EXERCISE DIRECTIONS:
Among the lines below, how many carry the string "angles"? Reply with a number and nothing else.

RECORDED DATA:
--- --- ---
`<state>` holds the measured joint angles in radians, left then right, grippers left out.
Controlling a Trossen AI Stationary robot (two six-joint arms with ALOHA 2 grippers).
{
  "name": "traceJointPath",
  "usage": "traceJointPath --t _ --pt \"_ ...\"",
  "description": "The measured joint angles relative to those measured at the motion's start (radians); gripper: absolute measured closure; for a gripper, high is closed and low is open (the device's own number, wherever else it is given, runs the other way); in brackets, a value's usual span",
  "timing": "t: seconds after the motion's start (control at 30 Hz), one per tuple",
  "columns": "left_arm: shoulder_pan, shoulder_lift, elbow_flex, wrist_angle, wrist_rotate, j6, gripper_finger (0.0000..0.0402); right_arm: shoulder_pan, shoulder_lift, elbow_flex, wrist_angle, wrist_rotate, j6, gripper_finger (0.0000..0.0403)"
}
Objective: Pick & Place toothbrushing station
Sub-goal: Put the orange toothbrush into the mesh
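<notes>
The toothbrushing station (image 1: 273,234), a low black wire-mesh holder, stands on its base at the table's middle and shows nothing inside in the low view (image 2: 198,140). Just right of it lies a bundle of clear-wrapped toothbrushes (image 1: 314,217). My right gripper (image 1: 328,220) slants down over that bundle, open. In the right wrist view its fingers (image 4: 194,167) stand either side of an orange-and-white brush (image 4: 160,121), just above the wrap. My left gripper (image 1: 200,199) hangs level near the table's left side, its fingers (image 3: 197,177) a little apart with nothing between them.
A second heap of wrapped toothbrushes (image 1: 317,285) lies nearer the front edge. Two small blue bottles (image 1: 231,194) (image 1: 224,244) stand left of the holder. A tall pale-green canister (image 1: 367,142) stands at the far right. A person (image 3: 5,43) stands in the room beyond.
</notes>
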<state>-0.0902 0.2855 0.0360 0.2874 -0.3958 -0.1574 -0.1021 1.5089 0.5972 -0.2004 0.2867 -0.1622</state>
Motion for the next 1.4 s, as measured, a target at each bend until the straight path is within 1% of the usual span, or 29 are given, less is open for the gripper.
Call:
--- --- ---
RESULT FOR THIS TASK:
2